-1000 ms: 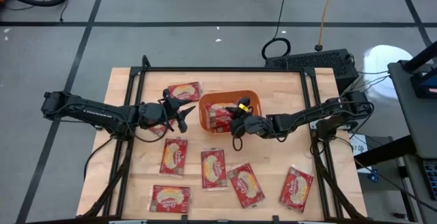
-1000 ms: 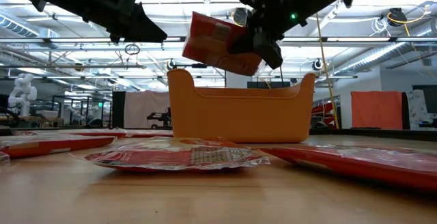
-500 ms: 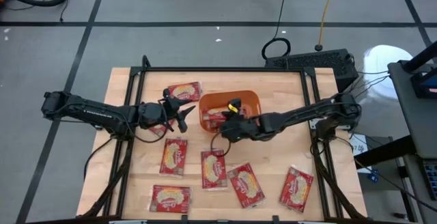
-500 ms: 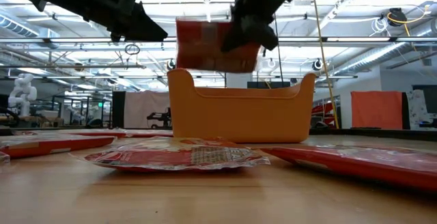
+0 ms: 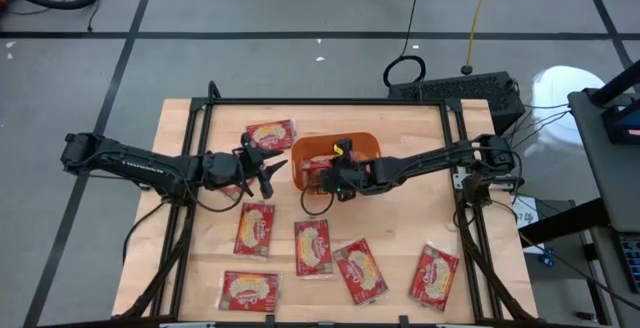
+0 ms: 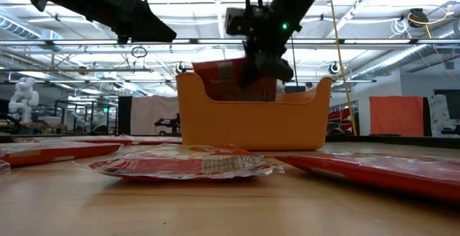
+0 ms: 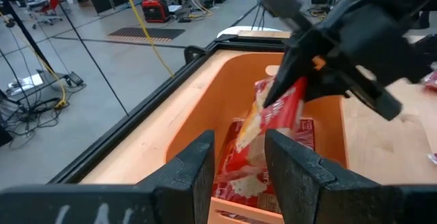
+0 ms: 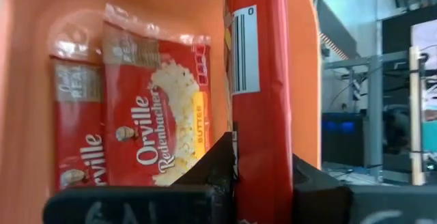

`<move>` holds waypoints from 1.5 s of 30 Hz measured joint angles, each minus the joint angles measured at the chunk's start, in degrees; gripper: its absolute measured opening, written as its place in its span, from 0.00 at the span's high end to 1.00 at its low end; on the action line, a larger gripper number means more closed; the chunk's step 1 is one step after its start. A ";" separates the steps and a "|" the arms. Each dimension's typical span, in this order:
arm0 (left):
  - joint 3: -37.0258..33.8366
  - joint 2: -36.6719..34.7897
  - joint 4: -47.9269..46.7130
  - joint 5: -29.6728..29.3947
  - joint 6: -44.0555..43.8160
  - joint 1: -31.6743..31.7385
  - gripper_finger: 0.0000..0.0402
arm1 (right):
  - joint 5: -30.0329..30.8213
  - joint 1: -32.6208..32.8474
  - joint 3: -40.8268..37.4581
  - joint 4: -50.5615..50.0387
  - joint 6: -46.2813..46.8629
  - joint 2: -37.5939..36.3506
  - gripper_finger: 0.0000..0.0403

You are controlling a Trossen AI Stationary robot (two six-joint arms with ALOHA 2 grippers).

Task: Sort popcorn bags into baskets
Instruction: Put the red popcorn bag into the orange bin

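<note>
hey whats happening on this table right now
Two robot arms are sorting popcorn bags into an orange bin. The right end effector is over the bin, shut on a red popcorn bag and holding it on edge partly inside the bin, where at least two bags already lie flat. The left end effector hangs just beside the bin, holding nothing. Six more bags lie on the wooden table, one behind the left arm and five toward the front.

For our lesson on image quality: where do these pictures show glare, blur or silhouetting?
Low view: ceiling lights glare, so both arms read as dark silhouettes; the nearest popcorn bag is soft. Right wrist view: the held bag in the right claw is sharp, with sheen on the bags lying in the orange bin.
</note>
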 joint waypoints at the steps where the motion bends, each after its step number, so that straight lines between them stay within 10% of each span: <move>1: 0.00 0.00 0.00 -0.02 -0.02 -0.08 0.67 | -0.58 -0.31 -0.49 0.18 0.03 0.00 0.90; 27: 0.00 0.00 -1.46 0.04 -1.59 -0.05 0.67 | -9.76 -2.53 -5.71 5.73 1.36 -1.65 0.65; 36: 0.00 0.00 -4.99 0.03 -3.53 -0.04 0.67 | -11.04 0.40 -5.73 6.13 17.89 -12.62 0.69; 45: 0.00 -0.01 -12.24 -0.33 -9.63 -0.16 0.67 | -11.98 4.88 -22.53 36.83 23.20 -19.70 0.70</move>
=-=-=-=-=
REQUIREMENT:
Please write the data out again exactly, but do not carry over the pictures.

OUTPUT BELOW:
-1000 ms: 
-1000 ms: 
-500 ms: 
-500 ms: 
+0 ms: 
+0 ms: 
+0 ms: 
+0 ms: 

`<move>` holds waypoints from 1.5 s of 30 Hz measured joint angles, each minus the joint angles measured at the chunk's start, in degrees; gripper: its absolute measured opening, written as its place in its span, from 0.00 at the span's high end to 1.00 at its low end; on the action line, a larger gripper number means more closed; the chunk's step 1 is one step after its start. A ";" separates the steps and a "|" the arms. Each dimension's typical span, in this order:
arm0 (left):
  - joint 3: -37.0258..33.8366
  - joint 2: -36.6719..34.7897
  - joint 4: -47.9269..46.7130
  - joint 5: -29.6728..29.3947
  - joint 6: -44.0555..43.8160
  - joint 1: -31.6743..31.7385
  - gripper_finger: 0.0000..0.0402
arm1 (right):
  - joint 5: -30.0329..30.8213
  - joint 1: -32.6208..32.8474
  - joint 3: -40.8268..37.4581
  - joint 4: -50.5615..50.0387
  - joint 6: -46.2813..46.8629
  - joint 2: -37.5939..36.3506
  - gripper_finger: 0.0000..0.0403

You are controlling a Trossen AI Stationary robot (two six-joint arms with ALOHA 2 grippers).

Task: Sort popcorn bags into baskets
Instruction: Put the red popcorn bag into the orange bin

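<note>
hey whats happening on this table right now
Two robot arms are sorting popcorn bags into an orange bin. The right end effector is over the bin, shut on a red popcorn bag and holding it on edge partly inside the bin, where at least two bags already lie flat. The left end effector hangs just beside the bin, holding nothing. Six more bags lie on the wooden table, one behind the left arm and five toward the front.

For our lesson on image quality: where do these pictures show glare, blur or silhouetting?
Low view: ceiling lights glare, so both arms read as dark silhouettes; the nearest popcorn bag is soft. Right wrist view: the held bag in the right claw is sharp, with sheen on the bags lying in the orange bin.
</note>
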 joint waypoints at the steps where the motion bends, each after its step number, so that straight lines between them stay within 10% of each span: <move>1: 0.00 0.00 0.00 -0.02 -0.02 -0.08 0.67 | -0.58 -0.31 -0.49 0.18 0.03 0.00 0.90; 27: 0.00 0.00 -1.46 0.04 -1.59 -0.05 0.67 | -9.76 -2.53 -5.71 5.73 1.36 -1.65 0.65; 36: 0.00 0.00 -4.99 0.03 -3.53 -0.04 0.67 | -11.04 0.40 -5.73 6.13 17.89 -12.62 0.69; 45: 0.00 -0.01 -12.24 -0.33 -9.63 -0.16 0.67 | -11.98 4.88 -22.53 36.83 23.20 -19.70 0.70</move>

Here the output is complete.